Let A(n,d) denote the largest possible size of a binary code C\subset GF(2)^n of minimum distance d.

Fact: If a binary code C\subset GF(2)^n is e-error correcting then |C|\leq A(n,2e+1).

Let B(n,d) denote the largest possible size of a binary linear code C\subset GF(2)^n of minimum distance d. It is known that B(n,d)=2^k, for some k (called the dimension of C).

Clearly, A(n,d)\leq B(n,d).

A Reduction

Fact: Fix any e and M. g(M,e) is the smallest n such that A(n,2e+1)\geq M.

Record the n answers to all the “yes/no questions” as an n-tuple of 0‘s (for “no”) and 1‘s (for “yes”). The binary code C is the set of all codewords corresponding to correct answers. Intuitively, if you are Player 2 and you ask Player 1 what the coordinates of his codeword c associated to his secret number is, and if he lies e times then you will receive from him a binary vector w of Hamming distance e from a codeword. Since C is e-error correcting, you can determine c from w.

We want the smallest possible n satisfying the condition A(n,2e+1)\geq M. The values of B(n,2e+1) (or \log_2 B(n, d), where we take d=2e+1, to be more precise) have been tabulated for “small” values of M and e online at the MinT website (U. of Salzburg, Wolfgang Ch. Schmid and Rudolf Schürer), codetables.de (Markus Grassl), and Boston U. (Ari Trachtenberg). This gives us an upper bound for g(M,e), and hence also for f(M,e) for “small” values of M and e.
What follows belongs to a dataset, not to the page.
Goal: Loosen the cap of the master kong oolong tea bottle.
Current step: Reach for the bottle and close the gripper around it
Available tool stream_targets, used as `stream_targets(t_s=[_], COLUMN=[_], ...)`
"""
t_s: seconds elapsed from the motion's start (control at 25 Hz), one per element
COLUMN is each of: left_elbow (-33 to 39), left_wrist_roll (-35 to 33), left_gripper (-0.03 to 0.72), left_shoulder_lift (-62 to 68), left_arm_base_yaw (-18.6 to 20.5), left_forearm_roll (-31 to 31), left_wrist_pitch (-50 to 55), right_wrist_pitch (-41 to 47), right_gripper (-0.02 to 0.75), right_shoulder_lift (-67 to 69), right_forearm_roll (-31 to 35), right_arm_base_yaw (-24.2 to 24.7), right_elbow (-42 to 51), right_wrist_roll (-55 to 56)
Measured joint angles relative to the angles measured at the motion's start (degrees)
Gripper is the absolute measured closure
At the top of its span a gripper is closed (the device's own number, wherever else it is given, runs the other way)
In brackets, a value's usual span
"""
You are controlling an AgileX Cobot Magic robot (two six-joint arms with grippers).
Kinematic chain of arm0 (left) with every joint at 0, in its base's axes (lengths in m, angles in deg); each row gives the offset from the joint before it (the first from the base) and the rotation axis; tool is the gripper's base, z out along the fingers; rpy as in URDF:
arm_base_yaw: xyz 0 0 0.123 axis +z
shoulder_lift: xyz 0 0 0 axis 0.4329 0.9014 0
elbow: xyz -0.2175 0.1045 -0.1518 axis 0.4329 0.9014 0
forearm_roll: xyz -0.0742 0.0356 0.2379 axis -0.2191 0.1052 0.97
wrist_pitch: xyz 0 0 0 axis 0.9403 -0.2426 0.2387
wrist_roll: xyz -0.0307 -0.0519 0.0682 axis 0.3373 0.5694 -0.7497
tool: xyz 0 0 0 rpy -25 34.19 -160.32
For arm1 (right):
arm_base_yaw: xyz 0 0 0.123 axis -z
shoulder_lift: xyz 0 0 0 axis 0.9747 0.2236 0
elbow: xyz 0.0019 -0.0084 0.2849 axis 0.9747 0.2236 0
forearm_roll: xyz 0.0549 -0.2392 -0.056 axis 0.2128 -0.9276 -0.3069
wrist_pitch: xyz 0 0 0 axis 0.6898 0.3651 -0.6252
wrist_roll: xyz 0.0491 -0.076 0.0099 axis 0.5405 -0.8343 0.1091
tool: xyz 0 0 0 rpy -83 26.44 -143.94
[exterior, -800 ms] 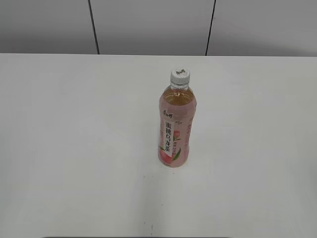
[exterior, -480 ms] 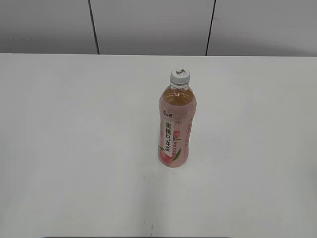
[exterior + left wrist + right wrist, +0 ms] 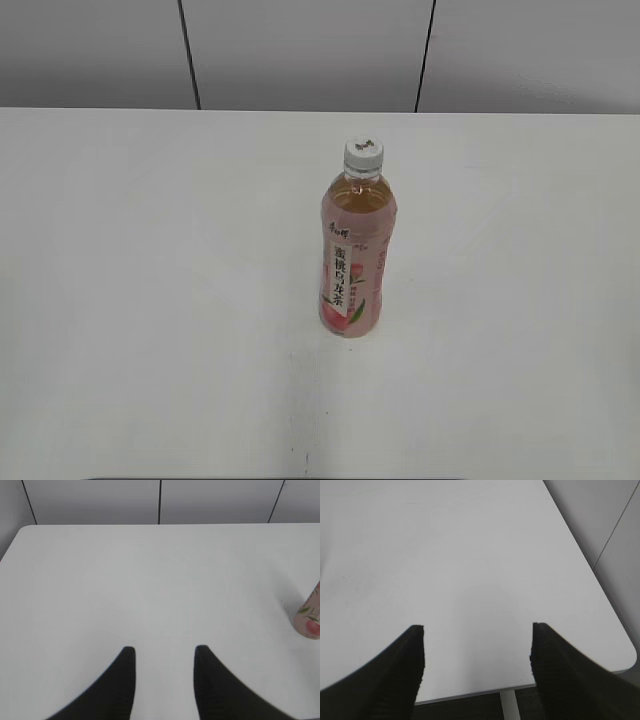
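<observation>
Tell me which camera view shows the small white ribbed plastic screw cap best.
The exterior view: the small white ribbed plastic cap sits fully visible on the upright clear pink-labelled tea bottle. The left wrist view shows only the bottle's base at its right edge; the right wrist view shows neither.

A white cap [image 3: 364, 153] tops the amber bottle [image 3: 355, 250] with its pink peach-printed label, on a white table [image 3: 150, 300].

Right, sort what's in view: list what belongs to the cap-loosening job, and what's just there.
Job:
- bottle, upright on the table, its base also at the left wrist view's right edge
- cap, on the bottle
- left tool, open, holding nothing
- right tool, open, holding nothing

Just there:
- table
- wall panels behind it
</observation>
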Motion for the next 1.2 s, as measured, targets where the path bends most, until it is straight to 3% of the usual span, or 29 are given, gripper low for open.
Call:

Here’s a recipe for using online tables to find a good upper bound the smallest number Q of questions Player 2 must ask Player 1, if Player 1 gets to lie e times:

  • Find the smallest k such that 2^k \geq M,
  • go to the table minT and go to the row d=2e+1; find the smallest column number n which contains an entry greater than or equal to k.
  • that column number n is an upper bound for Q.